The 2021 version of this equation removed the race variable that earlier versions included. The National Kidney Foundation and American Society of Nephrology established a task force in 2020 that led to this change, and it is now the standard recommended approach in the United States.
Converting Between Units
Lab results in different countries use different units, which matters when plugging values into any formula. Creatinine is reported in mg/dL in the US and μmol/L internationally. To convert μmol/L to mg/dL, multiply by 0.0113. To go the other direction, multiply mg/dL by 88.4.
Urea is reported differently too.
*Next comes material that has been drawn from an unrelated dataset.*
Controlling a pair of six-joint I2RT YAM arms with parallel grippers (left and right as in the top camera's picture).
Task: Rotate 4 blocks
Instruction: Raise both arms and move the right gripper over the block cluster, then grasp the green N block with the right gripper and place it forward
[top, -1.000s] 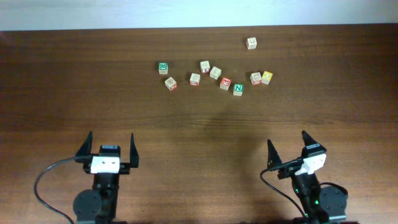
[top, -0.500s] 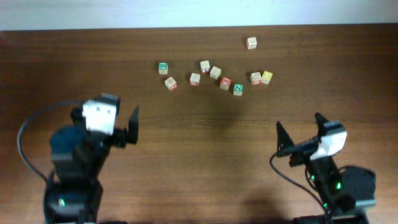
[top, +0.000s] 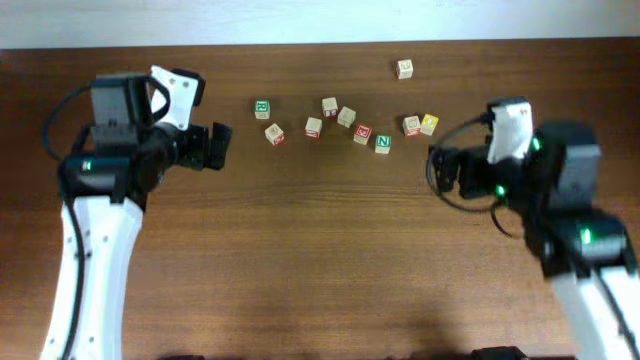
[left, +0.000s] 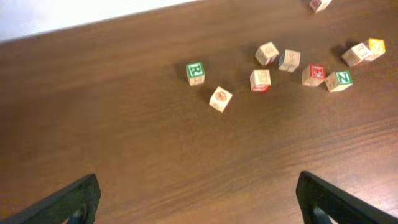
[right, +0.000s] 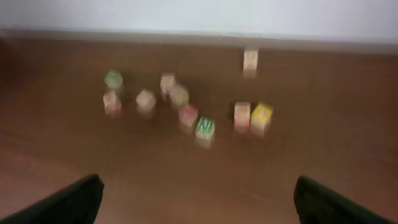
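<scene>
On the table (left: 124, 149), the row of blocks (left: 260, 79) lies ahead of the left gripper (left: 198, 186), mostly to its right. From the right gripper (right: 198, 186) the row lies ahead, reaching leftward; a lone block (right: 250, 59) sits beyond it.

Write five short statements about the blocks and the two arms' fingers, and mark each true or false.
1. The green N block lies on the table, with no fingers on it. True.
2. The yellow-faced block stands alone, far from every other block. False: it sits right beside another block. The one set apart is the lone block near the table's far edge.
3. The left arm's fingers are spread wide with nothing between them. True.
4. The right arm's fingers are shut on a red block. False: they are open and empty.
5. In the overhead view, the green-bordered R block is at the left end of the group. True.
</scene>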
US labs typically report blood urea nitrogen (BUN) in mg/dL, while international labs report urea in mmol/L. To convert BUN in mg/dL to urea in mmol/L, divide by 2.8. Make sure you’re using the right units for whichever formula you apply, since using the wrong unit will produce wildly inaccurate results.
What Can Throw Off Your Results
Creatinine is a byproduct of muscle metabolism, so anything that changes your muscle mass changes your baseline creatinine level independent of kidney function. People with large muscle mass, including bodybuilders or those doing heavy physical labor, tend to run higher creatinine levels. Their eGFR may look lower than their kidneys actually perform. The reverse is true for people with low muscle mass due to aging, malnutrition, liver disease, or prolonged bed rest. Their creatinine stays deceptively low, making kidney function appear better than it is.
Diet also plays a role. Eating a large amount of cooked meat can temporarily raise serum creatinine because meat contains creatine, which the body converts to creatinine. Certain medications can raise creatinine by blocking its secretion into the urine, mimicking a drop in kidney function when none has occurred.
Urea levels are affected by protein intake, dehydration, and liver function, since the liver produces urea as a waste product of protein breakdown. This is one reason urea alone is a poor marker of kidney function, but averaging it with creatinine clearance helps compensate for the weaknesses of each individual marker.
Normal GFR Values by Age
In healthy young adults, normal GFR sits around 100 to 110 mL/min/1.73 m². But GFR declines naturally with age, even in people with healthy kidneys. Data from a Dutch population study illustrates how much the lower end of normal shifts over the decades: at ages 25 to 29, the 5th percentile (the low end of normal) was about 94 mL/min/1.73 m² for men and 85 for women. By ages 50 to 54, those values dropped to 67 and 70. By ages 70 to 74, they fell to 44 and 51.
This age-related decline means a GFR of 55 in a 72-year-old may be entirely normal, while the same number in a 30-year-old would signal significant kidney impairment. Context matters when interpreting any GFR result, whether you calculated it from a 24-hour collection or received an eGFR on a standard lab panel.
The BUN-to-Creatinine Ratio
If you have both BUN and creatinine values from a blood test, you may also encounter the BUN-to-creatinine ratio. A normal ratio falls roughly between 10 and 20. A ratio above 20 has traditionally been used to suggest that reduced kidney perfusion (such as from dehydration) is the cause of elevated values rather than structural kidney damage. In practice, though, this distinction is less reliable than textbooks suggest. Studies have found that patients with high ratios above 20 actually had higher mortality rates than those with lower ratios, and the lowest hospital mortality was seen in patients with ratios between 15 and 20.
The BUN-to-creatinine ratio is a screening clue, not a diagnostic tool. It can point toward dehydration, high protein intake, or gastrointestinal bleeding as contributors to elevated urea, but it doesn’t replace a proper GFR calculation for assessing kidney function.